Certainly a large improvement from their last gen but severely lagging behind their competitor. I wonder how it'll scale to their larger GPUs and where the 1060/Ti will be. 5.7-6.2 perhaps?
 
Is there a specific slide or reference to real time operation from AMD? I don't recall the context, or mention of a watchdog timer in the command processor.


That kind of runs against Polaris extending into a decent range of real-time industrial work, where controllers can give cycle, microsecond, or nanosecond time frames.
It's only mentioned on a single slide as a singe bullet point, with the new GCN4 features. Further inquiry yielded the details. And yes, I'm aware what I'm comparing Polaris against, and no, I didn't expect any GPU to be able to provide that.

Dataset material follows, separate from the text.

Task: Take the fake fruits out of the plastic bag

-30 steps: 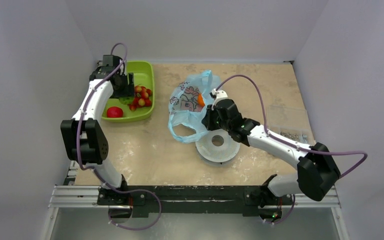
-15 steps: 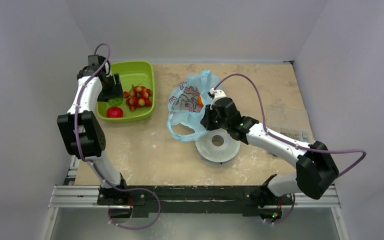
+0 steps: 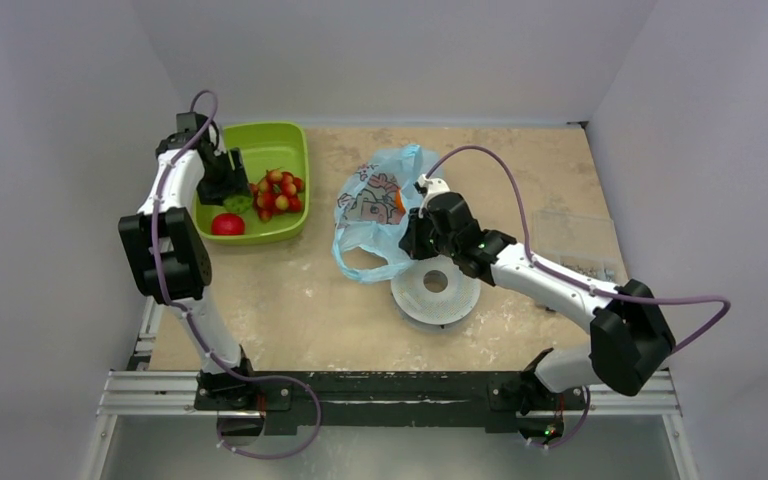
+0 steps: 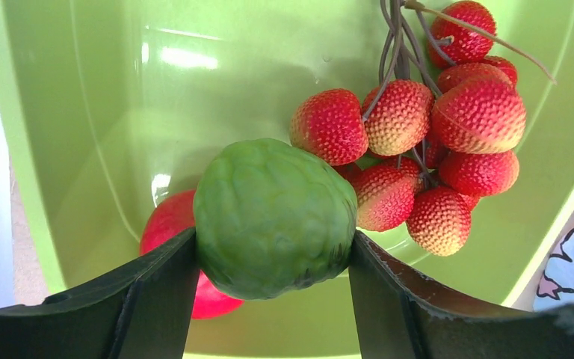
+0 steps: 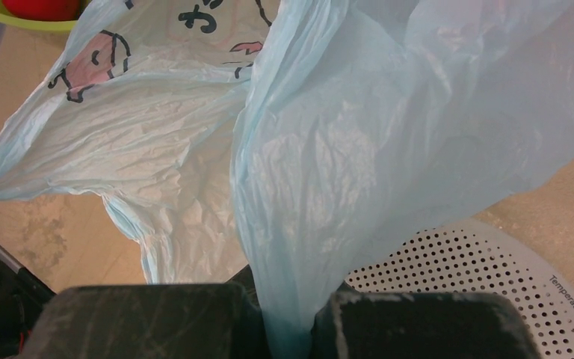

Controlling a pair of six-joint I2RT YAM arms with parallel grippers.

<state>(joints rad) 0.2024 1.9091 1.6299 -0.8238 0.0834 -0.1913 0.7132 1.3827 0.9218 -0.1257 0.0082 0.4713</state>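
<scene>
My left gripper (image 4: 273, 263) is shut on the green fake fruit (image 4: 273, 217), holding it low over the lime-green tray (image 4: 105, 97). In the top view this gripper (image 3: 231, 197) is over the tray's left half. The cluster of small red balls (image 4: 433, 142) and the red round piece (image 4: 166, 223) lie in the tray beneath it. The light-blue plastic bag (image 3: 375, 205) lies mid-table with an orange fruit (image 3: 401, 200) showing inside. At the bag's right side, my right gripper (image 5: 288, 321) is shut on a pulled-up fold of the bag (image 5: 344, 149).
A white perforated disc (image 3: 436, 290) lies on the table just under my right arm and shows in the right wrist view as the disc (image 5: 478, 262). A clear box (image 3: 585, 262) with small bits sits at the right edge. Grey walls close in on three sides.
My left arm has swung left and back over the tray with the green fruit still in its jaws. My right gripper has shifted slightly left, still holding the bag.
</scene>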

The MEC related parts (high priority queue, integrated clock) are just a microcode / firmware thing. Most of it was actually even backported to Fiji. Well, the improved scheduling capabilities obviously not.
 
Again, not my point... guess I should spell it out: Given the performance characteristics MS has claimed, one may reasonably concluded the power consumption of such a device will be higher than RX480. This is not really conducive to producing a cool, compact, quiet box....

The power characteristics of Rx480 has little bearing on how much the console version will consume. For example, a GPU similar to Pitcairn/Bonaire was used in PS4/XBO. Yet both consoles feature total system power usage lower than the comparable power usage of just the video card alone on PC. One of the reasons is that the console version is often clocked lower. Another is that a console SOC doesn't need as many redundant chips and circuits as you would with a PC (GPU card + CPU/MB, you can share many resources when both are on the same chip).

Hence, PS4 Neo isn't likely to consume much more power than PS4 despite using Polaris. It's clocked lower than a Rx 480.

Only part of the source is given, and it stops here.